Only the lines below from the one that holds "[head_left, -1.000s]" through the one that holds "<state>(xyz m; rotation" should appear in the answer, copied exactly, end lines included and pictures omitted.

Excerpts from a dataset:

┌──

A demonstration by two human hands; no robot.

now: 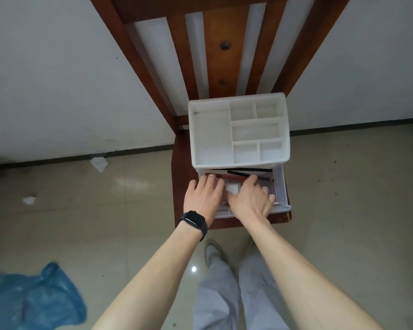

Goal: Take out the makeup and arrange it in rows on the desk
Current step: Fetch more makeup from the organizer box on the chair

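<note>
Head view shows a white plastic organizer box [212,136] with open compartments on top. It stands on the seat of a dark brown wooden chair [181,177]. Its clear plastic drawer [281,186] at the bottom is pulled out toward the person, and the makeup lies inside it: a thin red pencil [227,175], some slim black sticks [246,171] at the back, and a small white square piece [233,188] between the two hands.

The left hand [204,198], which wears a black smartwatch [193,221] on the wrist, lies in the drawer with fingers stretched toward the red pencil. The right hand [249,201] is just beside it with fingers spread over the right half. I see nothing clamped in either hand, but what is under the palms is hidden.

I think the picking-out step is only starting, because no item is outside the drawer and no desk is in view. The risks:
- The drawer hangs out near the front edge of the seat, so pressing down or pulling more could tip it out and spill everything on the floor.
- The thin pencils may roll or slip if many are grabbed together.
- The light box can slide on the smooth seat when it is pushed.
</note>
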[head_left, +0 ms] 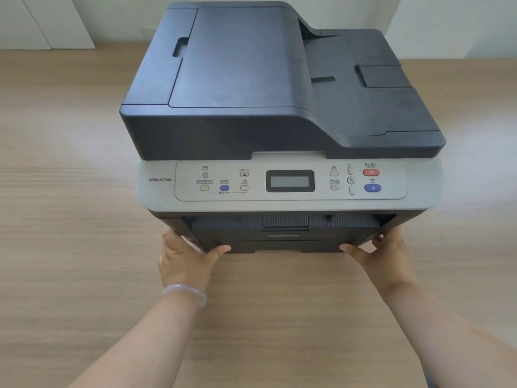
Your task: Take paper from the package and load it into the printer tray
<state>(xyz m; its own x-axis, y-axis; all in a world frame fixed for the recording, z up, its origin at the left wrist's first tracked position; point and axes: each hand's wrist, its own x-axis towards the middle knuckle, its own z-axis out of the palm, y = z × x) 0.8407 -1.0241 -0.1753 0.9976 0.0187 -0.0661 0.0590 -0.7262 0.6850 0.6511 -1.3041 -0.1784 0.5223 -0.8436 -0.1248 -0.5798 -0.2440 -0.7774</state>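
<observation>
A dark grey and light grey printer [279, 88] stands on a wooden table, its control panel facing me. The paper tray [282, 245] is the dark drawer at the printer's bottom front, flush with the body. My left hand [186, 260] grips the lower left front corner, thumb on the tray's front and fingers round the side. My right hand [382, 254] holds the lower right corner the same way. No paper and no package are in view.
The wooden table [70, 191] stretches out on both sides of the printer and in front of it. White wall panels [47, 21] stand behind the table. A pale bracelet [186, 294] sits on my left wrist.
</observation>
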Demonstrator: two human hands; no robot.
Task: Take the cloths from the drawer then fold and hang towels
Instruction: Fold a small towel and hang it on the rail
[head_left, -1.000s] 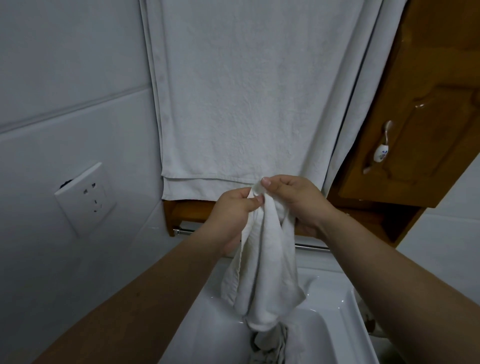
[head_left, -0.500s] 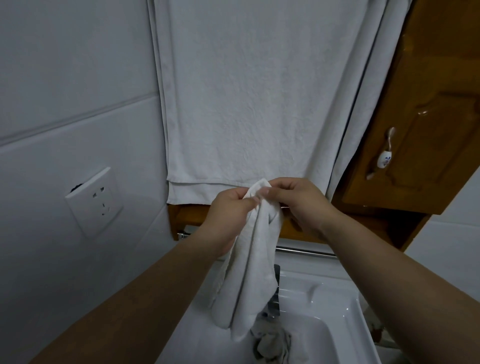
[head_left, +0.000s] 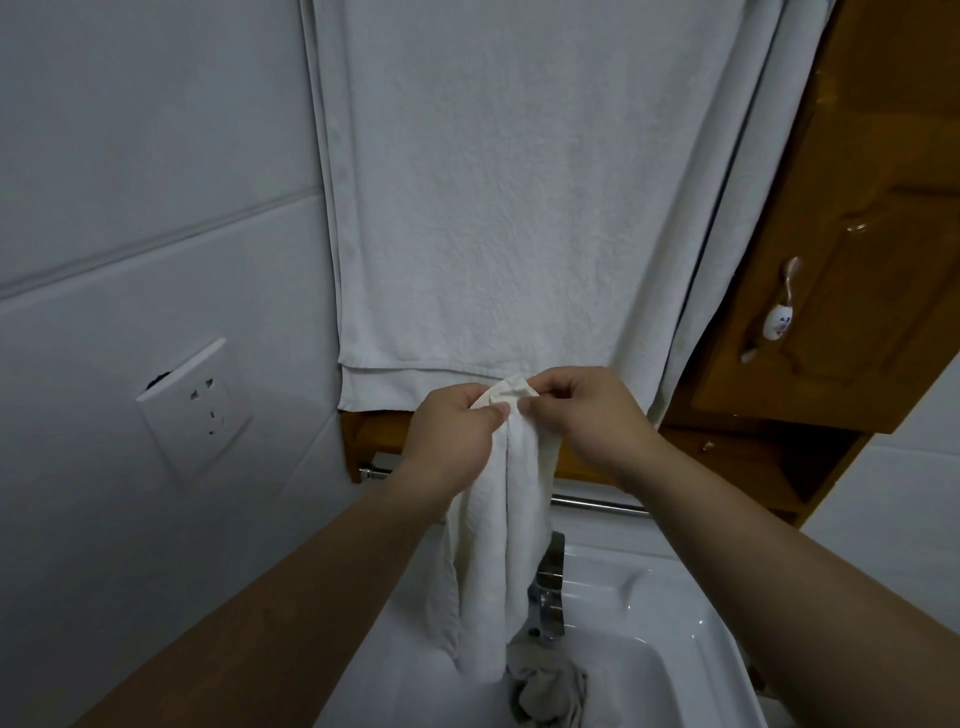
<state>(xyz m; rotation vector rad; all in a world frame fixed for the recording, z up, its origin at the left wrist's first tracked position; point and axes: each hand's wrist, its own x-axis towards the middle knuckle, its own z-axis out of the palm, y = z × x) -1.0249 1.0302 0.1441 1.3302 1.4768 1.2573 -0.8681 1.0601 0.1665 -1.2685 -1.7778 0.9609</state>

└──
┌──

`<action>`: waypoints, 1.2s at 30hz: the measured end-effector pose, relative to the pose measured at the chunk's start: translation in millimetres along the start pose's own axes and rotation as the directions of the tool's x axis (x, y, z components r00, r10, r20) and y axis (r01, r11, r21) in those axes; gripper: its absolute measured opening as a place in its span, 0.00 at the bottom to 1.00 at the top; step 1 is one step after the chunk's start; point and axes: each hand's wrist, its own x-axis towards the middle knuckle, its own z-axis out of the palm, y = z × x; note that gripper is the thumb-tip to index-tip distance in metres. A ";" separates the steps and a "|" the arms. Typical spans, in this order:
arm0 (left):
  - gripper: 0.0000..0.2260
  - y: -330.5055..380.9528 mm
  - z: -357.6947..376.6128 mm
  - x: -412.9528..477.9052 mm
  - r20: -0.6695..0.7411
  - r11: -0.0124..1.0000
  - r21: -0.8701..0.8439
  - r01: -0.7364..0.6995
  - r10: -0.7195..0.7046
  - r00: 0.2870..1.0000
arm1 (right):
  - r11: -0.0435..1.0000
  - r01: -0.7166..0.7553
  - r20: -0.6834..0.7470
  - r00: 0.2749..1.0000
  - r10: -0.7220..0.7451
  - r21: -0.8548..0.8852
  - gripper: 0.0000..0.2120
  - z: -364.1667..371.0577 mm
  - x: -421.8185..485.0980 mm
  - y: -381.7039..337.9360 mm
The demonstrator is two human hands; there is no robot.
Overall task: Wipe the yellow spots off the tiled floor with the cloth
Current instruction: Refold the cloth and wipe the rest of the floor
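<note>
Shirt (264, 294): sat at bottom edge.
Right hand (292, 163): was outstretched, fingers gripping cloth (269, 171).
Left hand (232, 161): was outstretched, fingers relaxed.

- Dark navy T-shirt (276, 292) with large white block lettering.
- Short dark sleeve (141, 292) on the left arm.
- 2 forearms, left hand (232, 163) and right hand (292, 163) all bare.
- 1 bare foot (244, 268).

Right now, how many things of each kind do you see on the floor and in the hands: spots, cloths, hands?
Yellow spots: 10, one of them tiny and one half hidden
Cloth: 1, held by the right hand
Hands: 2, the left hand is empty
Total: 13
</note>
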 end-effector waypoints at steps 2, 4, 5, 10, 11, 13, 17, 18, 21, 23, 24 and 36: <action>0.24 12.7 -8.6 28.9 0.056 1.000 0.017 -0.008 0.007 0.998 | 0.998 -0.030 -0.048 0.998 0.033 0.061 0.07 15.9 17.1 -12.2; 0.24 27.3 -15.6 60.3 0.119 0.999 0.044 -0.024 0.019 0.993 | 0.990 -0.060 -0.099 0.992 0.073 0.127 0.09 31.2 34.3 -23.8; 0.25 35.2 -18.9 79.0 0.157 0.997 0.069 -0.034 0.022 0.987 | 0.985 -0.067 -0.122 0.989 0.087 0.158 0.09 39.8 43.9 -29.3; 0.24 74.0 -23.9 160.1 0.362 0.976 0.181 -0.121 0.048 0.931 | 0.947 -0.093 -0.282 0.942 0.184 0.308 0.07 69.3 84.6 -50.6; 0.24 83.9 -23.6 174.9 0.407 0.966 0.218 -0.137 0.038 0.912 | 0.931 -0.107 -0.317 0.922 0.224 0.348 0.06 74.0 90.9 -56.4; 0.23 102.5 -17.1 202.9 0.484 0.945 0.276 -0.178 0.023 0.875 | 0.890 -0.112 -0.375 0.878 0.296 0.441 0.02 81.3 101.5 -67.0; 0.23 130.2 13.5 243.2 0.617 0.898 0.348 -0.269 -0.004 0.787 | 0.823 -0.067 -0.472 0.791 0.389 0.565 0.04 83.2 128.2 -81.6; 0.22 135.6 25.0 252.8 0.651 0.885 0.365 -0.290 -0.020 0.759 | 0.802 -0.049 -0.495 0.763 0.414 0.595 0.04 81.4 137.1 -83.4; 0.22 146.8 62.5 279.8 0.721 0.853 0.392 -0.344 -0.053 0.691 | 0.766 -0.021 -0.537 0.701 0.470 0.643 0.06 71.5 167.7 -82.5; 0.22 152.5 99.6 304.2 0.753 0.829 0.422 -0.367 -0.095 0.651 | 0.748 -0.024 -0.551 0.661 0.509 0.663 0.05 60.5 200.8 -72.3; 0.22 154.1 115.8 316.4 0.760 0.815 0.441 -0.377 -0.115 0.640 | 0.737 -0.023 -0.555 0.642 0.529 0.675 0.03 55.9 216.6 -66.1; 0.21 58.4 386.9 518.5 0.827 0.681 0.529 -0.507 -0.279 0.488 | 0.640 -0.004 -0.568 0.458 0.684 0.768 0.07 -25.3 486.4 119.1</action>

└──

=== Response to the task ===
[head_left, -1.000s] 
[head_left, -0.500s] 
[head_left, +0.000s] 
<state>(xyz m; rotation vector rad; all in a world frame fixed for the recording, z up, its origin at the left wrist's first tracked position; point and axes: each hand's wrist, its own x-axis towards the middle knuckle, its own z-axis out of the palm, y = z × x) -1.0249 1.0302 0.1441 1.3302 1.4768 1.2573 -0.8681 1.0601 0.1665 -1.2685 -1.7778 0.9609</state>

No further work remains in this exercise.